That seems like it could create a pretty huge ruleset for sites 
with many users (and for sites hosting mailing lists), but should 
be good for sites where the ruleset won't grow too big.

> of end users and as yet it hasn't caused any problems, and has helped to
> reduce the chances of false positives...

We do something similar (but use a SQL database and a plugin 
instead). My experience is that it usually isn't important in 
order to avoid false positives. On a few occasions it has been 
though (and anything that avoids FPs without creating too many 
FNs are good IMO), and it might make a difference for the bayes 
auto learner.


Our plugin looks up sender and recipient addresses as well as 
References, In-Reply-To and Subject in order to categorize 
incoming mail as "reply",  "probable reply" and "possible reply" 
to outgoing mail.

Here, the database is populated by our MIMEDefang filter, but it 
could of course be populated from log files instead.

This is obviously more involved and requires more fiddling than 
your straight forward script, so my guess is that our different 
solutions to the same basic idea would appeal to different people.

Anyway, if anyone wants to look at a database based variant of 
scoring incoming mail based on outgoing mail, it's available at:
<http://whatever.frukt.org/spamassassin.text.shtml>


Regards
/Jonas Eckerman

-- 
Jonas Eckerman, FSDB & Fruktträdet
http://whatever.frukt.org/
http://www.fsdb.org/
http://www.frukt.org/


Re: Script to generate whitelist based on INCOMING email????

Posted by phuong hanu <ph...@gmail.com>.

http://old.nabble.com/file/p31192159/db.rar db.rar 

In fact, I'm having an email db (see the attach). And now I want to generate
my db which stores the info abt a domain and its legal IP addresses (this is
my whitelist)

I think there're 2 ways to do that

1. contact with domain name owners --> ask for IP addresses of each domain
but i thinks it's impossible mission

2. build db based on the info extracted fr email header------> my question.
Have u got my point?
-- 
View this message in context: http://old.nabble.com/Script-to-generate-whitelist-based-on-outgoing-email-tp15254287p31192159.html
Sent from the SpamAssassin - Users mailing list archive at Nabble.com.


Re: Script to generate whitelist based on INCOMING email????

Posted by Martin Gregorie <ma...@gregorie.org>.
On Sat, 2011-03-19 at 07:37 -0700, phuong hanu wrote:
> I just have difficulty in the way to create my list (whitelist) from the
> email db
> 
> U know, we must have our own whitelist before using some techniques (plugin,
> service) to prevent spam based on that list
> 
Before we can help we need to know exactly what you are trying to do and
how you are storing mail in the 'email db'.

This is not clear from what you've just written. For starters, a
whitelist is *NOT* used to 'prevent spam'. A whitelist is used to
prevent mail from members of the whitelist from being treated as spam
even if that is what it is.


Martin




Re: Script to generate whitelist based on INCOMING email????

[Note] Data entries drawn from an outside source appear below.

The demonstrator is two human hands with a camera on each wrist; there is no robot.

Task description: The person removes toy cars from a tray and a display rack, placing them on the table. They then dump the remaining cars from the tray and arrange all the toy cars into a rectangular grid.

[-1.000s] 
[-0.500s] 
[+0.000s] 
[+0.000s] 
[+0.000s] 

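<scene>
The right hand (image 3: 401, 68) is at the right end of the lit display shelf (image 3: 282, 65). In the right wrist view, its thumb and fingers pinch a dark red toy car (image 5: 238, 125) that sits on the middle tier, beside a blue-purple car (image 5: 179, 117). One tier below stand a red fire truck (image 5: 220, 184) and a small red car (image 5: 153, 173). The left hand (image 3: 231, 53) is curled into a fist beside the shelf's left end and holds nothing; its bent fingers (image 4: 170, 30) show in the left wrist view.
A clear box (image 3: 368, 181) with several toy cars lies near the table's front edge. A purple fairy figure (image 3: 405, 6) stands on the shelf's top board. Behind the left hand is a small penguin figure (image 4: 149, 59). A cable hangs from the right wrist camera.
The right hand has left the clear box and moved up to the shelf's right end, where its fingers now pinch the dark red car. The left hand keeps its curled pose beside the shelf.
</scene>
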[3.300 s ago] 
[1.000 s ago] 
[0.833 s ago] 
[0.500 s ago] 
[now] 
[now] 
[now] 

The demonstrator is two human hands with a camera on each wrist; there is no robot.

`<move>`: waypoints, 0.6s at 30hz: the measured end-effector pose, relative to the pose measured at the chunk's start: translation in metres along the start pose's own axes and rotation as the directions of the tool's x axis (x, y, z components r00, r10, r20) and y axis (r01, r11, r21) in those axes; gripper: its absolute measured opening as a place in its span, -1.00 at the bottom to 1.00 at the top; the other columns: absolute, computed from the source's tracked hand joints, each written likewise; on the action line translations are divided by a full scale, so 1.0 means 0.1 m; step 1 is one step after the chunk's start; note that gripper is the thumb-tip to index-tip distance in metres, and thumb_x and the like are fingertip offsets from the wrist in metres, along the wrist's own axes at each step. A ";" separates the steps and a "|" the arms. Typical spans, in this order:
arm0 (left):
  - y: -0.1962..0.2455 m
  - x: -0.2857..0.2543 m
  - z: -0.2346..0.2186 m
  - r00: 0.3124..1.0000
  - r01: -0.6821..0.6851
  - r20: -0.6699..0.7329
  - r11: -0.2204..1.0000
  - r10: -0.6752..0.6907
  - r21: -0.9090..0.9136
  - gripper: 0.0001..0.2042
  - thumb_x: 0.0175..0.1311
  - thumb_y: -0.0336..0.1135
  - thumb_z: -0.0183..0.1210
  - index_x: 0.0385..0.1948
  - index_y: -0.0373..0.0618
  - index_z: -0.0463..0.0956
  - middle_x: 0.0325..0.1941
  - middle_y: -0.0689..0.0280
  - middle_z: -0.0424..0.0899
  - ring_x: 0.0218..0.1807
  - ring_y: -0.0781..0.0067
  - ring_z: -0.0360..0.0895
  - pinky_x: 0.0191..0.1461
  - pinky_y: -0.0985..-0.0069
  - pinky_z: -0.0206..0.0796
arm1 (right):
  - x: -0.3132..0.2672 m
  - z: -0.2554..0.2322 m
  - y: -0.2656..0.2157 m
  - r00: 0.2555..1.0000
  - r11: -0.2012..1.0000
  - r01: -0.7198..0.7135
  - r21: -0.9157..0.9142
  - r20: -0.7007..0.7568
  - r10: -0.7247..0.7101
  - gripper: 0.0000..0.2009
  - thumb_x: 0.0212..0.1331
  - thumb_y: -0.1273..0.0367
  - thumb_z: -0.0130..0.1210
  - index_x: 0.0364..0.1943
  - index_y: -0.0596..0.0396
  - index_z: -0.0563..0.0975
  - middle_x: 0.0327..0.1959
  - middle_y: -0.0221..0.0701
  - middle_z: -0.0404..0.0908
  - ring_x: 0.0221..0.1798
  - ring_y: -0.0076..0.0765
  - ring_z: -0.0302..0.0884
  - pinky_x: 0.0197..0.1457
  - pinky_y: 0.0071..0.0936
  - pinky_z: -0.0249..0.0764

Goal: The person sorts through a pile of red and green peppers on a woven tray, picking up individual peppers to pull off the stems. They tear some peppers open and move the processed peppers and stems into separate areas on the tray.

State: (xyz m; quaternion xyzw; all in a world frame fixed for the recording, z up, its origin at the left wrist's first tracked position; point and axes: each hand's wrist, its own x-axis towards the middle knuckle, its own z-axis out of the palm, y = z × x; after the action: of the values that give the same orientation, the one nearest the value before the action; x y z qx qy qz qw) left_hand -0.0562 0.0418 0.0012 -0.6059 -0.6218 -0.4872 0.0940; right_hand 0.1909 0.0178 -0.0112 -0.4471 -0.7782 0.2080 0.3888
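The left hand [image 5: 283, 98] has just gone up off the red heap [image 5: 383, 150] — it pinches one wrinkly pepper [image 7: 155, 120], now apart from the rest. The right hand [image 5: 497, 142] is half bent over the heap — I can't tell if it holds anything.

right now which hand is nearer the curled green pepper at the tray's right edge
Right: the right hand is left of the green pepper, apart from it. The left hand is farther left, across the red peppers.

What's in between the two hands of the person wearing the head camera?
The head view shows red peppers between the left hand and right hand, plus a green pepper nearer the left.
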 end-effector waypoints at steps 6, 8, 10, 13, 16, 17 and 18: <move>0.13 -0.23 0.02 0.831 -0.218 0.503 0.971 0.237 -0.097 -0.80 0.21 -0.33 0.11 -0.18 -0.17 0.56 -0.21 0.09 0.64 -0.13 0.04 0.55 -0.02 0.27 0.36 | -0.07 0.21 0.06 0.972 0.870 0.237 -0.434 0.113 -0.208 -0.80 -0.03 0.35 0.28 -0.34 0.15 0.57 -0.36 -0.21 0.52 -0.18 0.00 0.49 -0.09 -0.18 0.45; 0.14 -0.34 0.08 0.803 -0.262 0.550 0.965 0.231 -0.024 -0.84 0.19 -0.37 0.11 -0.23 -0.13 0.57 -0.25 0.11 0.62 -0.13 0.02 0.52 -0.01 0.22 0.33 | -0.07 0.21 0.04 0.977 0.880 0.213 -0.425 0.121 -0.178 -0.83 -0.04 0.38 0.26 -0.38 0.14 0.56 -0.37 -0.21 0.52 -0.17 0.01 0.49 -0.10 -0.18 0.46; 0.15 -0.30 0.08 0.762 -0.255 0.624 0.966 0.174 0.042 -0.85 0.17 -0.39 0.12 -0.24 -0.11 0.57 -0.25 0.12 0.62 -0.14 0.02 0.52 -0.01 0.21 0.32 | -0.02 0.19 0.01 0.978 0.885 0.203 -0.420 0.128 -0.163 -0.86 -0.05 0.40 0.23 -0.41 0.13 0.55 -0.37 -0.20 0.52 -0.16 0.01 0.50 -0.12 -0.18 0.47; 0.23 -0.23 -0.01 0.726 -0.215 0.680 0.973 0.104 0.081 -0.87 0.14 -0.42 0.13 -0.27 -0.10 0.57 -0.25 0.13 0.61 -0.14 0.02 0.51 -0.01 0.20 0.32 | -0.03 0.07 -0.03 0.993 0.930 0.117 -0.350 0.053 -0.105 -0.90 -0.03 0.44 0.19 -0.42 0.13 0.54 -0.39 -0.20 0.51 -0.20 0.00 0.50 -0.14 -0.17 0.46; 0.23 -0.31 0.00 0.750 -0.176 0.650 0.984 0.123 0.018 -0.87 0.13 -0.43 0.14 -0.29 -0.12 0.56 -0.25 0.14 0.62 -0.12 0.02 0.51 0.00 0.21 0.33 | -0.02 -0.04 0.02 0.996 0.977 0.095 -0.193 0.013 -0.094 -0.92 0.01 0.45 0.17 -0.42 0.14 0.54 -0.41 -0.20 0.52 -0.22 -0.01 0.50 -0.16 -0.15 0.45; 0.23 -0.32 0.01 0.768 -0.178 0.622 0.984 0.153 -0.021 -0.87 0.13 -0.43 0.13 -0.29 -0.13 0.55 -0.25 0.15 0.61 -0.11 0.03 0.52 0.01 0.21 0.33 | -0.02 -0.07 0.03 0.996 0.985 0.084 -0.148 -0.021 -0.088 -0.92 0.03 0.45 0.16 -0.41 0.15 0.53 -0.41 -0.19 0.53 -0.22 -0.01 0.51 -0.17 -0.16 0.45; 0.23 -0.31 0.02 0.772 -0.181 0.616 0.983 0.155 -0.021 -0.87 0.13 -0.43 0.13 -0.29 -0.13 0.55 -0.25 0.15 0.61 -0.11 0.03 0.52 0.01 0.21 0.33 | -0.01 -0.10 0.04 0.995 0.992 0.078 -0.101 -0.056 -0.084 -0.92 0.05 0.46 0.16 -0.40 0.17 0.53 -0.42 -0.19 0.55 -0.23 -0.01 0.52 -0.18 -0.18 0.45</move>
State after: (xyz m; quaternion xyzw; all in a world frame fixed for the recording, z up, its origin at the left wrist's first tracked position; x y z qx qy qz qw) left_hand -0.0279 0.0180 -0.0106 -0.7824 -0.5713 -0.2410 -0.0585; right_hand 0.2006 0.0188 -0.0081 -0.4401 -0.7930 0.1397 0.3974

Posted by phuong hanu <ph...@gmail.com>.
I just have difficulty in the way to create my list (whitelist) from the
email db

U know, we must have our own whitelist before using some techniques (plugin,
service) to prevent spam based on that list

So that i really need a help from you guys who have experience 
-- 
View this message in context: http://old.nabble.com/Script-to-generate-whitelist-based-on-outgoing-email-tp15254287p31189121.html
Sent from the SpamAssassin - Users mailing list archive at Nabble.com.


Re: Script to generate whitelist based on INCOMING email????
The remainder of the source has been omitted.